§ **What this task involves**
Look through the entries and count each line that includes the string "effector". Reply with the number alone.

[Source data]
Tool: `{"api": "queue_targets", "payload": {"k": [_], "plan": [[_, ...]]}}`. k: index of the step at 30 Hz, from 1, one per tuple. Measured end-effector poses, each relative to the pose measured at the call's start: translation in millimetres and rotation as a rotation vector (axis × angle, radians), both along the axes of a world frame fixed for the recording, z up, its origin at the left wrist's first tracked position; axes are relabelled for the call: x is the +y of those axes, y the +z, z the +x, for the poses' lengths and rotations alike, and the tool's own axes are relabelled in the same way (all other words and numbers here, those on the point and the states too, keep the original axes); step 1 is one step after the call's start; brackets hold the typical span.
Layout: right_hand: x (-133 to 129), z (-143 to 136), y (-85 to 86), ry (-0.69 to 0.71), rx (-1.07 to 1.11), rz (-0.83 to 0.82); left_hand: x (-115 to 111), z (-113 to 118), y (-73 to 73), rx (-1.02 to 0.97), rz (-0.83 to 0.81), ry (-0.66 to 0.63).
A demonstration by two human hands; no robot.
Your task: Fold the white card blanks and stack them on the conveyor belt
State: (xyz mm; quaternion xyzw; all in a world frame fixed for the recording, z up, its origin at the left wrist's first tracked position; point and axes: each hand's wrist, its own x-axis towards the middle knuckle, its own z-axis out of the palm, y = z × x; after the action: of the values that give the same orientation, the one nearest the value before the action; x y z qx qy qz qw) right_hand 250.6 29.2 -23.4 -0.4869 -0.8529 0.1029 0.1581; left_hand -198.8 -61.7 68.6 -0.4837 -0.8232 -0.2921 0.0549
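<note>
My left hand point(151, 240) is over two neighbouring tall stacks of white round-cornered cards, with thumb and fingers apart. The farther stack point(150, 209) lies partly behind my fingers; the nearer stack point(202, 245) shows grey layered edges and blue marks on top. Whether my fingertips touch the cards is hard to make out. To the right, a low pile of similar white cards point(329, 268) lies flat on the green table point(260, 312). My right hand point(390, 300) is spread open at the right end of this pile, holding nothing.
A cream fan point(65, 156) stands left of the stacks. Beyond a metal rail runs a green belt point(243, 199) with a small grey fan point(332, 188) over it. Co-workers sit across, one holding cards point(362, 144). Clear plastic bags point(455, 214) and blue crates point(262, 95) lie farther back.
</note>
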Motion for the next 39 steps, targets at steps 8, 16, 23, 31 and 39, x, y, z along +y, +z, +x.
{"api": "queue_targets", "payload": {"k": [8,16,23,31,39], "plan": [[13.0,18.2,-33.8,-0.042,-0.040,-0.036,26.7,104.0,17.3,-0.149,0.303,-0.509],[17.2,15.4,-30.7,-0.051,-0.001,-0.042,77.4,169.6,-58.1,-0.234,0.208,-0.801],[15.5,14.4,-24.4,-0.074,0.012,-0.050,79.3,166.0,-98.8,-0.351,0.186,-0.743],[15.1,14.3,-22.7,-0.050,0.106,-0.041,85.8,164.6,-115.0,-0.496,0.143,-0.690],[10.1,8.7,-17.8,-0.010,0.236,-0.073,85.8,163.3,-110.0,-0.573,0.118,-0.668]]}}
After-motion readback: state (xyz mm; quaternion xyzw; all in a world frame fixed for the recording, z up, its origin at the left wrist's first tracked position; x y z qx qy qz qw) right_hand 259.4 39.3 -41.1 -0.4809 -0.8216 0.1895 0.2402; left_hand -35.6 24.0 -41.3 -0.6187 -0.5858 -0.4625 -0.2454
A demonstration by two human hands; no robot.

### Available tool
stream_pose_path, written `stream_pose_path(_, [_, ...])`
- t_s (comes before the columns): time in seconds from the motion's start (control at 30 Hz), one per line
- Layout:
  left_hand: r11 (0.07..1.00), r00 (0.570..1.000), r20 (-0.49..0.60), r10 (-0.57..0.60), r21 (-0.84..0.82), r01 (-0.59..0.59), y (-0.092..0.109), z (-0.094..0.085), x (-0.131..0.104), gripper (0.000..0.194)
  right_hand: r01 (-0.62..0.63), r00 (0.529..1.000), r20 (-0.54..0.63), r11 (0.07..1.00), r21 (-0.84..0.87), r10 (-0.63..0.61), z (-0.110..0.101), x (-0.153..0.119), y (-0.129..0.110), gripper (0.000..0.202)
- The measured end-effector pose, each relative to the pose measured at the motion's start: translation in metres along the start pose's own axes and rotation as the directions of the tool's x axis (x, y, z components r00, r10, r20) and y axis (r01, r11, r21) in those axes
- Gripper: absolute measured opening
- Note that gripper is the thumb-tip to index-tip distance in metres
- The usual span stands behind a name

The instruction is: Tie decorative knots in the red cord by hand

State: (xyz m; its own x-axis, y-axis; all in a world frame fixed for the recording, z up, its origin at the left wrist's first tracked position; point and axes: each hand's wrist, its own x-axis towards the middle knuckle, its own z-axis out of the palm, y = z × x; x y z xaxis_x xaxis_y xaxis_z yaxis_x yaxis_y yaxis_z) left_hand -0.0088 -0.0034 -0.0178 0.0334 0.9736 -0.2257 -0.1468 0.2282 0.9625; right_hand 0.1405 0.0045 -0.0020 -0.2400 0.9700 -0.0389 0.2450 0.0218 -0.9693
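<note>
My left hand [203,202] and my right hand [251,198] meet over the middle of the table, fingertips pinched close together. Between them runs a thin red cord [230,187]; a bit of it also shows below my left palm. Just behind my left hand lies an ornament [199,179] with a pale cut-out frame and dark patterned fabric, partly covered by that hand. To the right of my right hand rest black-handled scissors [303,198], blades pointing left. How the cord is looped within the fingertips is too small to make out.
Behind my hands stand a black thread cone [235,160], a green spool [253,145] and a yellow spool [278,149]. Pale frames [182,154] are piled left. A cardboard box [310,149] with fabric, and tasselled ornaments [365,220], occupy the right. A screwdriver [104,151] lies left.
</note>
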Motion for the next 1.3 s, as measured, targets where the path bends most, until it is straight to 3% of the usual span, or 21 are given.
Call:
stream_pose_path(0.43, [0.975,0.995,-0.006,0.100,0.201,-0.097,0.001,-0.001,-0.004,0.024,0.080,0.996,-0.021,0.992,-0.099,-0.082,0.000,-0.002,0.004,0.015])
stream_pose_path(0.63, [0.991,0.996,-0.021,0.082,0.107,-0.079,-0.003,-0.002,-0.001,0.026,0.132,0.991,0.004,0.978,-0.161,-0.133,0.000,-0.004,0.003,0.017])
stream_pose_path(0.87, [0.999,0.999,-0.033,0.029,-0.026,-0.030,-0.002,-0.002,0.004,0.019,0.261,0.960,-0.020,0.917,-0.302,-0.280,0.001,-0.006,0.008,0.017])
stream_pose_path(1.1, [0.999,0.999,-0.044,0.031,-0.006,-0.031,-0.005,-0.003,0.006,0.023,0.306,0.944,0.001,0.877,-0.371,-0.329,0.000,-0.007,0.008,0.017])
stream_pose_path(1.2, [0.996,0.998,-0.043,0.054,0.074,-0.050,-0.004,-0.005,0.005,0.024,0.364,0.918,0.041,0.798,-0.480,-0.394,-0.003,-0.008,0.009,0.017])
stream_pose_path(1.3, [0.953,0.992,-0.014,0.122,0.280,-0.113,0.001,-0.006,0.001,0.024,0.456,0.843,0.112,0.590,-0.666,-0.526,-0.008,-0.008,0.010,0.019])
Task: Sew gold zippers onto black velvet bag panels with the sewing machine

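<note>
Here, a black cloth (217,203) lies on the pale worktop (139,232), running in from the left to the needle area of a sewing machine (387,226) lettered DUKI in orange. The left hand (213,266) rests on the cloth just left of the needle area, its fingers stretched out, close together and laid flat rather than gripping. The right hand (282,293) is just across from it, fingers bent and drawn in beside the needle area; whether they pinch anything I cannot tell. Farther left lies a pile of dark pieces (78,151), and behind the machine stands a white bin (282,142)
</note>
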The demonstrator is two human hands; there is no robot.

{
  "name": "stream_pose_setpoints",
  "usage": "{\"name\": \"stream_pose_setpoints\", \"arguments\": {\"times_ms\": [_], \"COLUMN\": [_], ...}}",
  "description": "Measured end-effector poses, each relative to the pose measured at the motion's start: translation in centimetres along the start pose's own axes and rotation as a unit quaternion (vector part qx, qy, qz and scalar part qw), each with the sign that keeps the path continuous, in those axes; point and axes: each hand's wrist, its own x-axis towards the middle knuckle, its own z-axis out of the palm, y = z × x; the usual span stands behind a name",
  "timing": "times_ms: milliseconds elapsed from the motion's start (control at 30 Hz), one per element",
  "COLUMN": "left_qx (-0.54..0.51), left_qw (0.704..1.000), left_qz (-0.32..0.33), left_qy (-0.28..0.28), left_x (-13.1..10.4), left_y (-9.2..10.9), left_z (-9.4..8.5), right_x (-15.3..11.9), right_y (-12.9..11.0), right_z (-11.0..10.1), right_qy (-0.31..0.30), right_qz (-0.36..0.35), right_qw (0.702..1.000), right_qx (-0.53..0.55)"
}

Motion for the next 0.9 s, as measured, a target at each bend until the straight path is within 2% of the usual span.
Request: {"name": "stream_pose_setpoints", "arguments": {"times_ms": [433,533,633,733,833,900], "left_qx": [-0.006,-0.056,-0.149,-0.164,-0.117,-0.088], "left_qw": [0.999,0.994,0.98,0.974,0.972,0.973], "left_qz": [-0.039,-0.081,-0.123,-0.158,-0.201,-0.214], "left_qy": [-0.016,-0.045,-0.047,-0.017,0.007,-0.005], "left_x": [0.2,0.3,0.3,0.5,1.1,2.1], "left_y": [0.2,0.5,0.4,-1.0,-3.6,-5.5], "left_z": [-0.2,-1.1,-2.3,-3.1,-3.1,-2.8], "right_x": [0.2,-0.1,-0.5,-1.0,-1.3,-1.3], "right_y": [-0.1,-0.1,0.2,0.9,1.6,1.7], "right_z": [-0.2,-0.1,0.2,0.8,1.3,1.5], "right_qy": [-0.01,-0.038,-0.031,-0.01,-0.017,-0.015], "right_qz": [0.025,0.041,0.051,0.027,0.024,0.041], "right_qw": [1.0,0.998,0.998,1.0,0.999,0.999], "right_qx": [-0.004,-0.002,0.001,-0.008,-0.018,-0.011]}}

§ **Answer space**
3